Why not? So, if you believe, and again, what you believe is not really about what you believe, it's what your clients believe. Because what we think ultimately doesn't matter. The only thing that matters is what our clients think. And if our clients really want to get that exposure, it is imperative for us to think about: how do we give that exposure to our clients.
This is something that is so inevitable that we have to pay attention. So when looking at the landscape and the future of the industry and also the flows into Bitcoin ETFs, all the attention about cryptocurrencies, we have to ask ourselves a question, which was, how do we participate in that industry?
And of course, we are really good at what we do. What do we do best is ETFs. What we don't do as well as others is have a deep knowledge of that ecosystem. Because cryptocurrencies do not live in isolation. You don't get coins being originated out of nothing. There is a big ecosystem supporting that.

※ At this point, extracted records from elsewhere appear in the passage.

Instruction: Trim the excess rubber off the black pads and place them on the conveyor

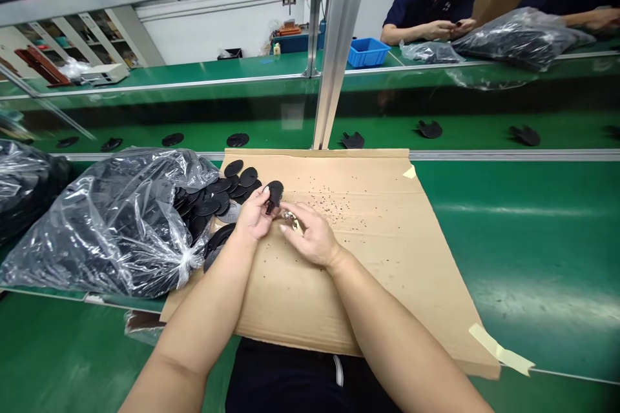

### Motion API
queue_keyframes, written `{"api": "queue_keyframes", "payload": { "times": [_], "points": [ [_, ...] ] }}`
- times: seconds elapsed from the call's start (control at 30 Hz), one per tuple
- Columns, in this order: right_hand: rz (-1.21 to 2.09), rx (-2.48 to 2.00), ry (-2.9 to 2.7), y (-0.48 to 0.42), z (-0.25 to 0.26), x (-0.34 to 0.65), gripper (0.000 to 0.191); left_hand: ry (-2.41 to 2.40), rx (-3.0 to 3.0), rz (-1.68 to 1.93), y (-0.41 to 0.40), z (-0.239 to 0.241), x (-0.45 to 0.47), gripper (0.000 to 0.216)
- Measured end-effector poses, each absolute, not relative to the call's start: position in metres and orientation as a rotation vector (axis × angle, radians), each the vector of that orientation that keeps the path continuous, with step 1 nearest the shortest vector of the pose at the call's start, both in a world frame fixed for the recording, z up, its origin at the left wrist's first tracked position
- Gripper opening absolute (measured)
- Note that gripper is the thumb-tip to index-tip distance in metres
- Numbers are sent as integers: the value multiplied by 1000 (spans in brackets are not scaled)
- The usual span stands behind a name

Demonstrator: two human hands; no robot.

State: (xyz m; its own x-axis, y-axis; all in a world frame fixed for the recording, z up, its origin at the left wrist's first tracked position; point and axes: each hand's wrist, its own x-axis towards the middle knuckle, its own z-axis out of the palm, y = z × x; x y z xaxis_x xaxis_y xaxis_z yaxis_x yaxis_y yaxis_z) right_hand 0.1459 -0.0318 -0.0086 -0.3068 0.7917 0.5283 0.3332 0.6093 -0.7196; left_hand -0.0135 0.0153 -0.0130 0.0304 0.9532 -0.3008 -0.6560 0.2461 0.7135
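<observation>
My left hand [256, 214] is closed on a flat, rounded black plastic part [275, 192], held up above the cardboard sheet [300, 303]. My right hand [314, 233] curls around a small shiny metal tool [292, 219] that looks like nippers, its jaws mostly hidden by my fingers. The right fingertips are close to the lower edge of the black part; whether they touch it I cannot tell. Left of my hands, a pile of similar black discs [206, 206] spills from a clear plastic bag [121, 226]. Tiny dark scraps [334, 206] are scattered over the cardboard.
Beyond a metal post [339, 45], black parts [237, 139] lie spaced along a green conveyor belt [281, 126]. A second filled bag [24, 187] sits far left. Across the belt, two people work near a blue bin [368, 51]. Tape [501, 350] holds the cardboard's corner.
</observation>
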Motion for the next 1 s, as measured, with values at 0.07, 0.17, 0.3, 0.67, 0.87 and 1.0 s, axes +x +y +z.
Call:
{"api": "queue_keyframes", "payload": {
  "times": [0.07,0.17,0.3,0.67,0.87,1.0],
  "points": [
    [556,-1057,-1885,-31,-8,147,39,839,407,1278,14,-11,-16,30],
    [475,-1302,-1945,-28,-9,151,39,781,383,1189,12,-6,-16,25],
    [418,-1398,-2121,-26,-9,153,38,765,309,1092,11,1,-14,9],
    [315,-1531,-2185,-29,-3,150,37,760,413,1021,12,1,-13,12],
    [332,-1575,-2232,-27,-3,150,35,808,433,1009,14,2,-10,14],
    [323,-1603,-2226,-26,-3,150,34,823,432,1002,13,4,-9,13]
  ]
}}
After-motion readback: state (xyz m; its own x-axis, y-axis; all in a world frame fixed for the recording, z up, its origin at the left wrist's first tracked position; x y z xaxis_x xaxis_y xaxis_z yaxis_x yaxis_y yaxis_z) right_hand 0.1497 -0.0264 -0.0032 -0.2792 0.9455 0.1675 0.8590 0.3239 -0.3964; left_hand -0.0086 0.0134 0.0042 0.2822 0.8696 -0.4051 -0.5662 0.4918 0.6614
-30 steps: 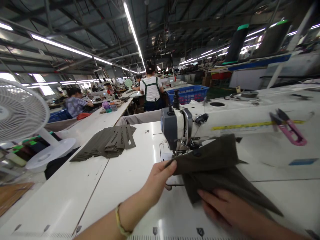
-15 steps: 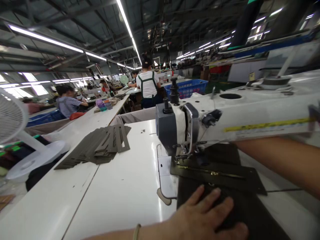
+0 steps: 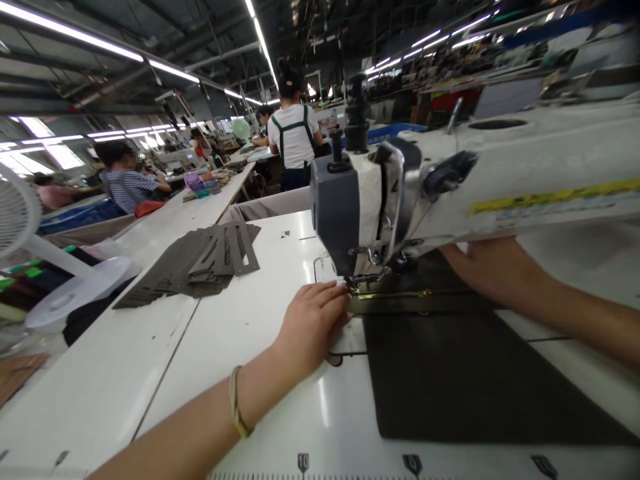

And we decided to partner with a crypto native.
Again, recognizing that this is an area where we are not as big as experts as we are in ETFs. We decided to partner with Galaxy. Galaxy is a crypto native company and they bring the other side of the coin. They are an asset manager, but they are not well known for ETFs. They don't have ETFs, but they do have mining companies.
They do cryptocurrency trades. They are the experts when it comes to digital assets. And by working together, we just decided to look at the ecosystem. So now we have single currency ETFs. When I think about Bitcoin ETFs, I think about single stock ETFs. Okay, now that you have access to one single asset, how do you use that asset in the context of a portfolio?
And if you want to stay in the digital assets ecosystem, what are the companies that are gonna derive their revenues by participating in that industry? And it's not just the cryptos, it is definitely crypto exchanges, crypto natives, but it goes outside of that. It includes blockchain technology, artificial intelligence, banks, credit card companies.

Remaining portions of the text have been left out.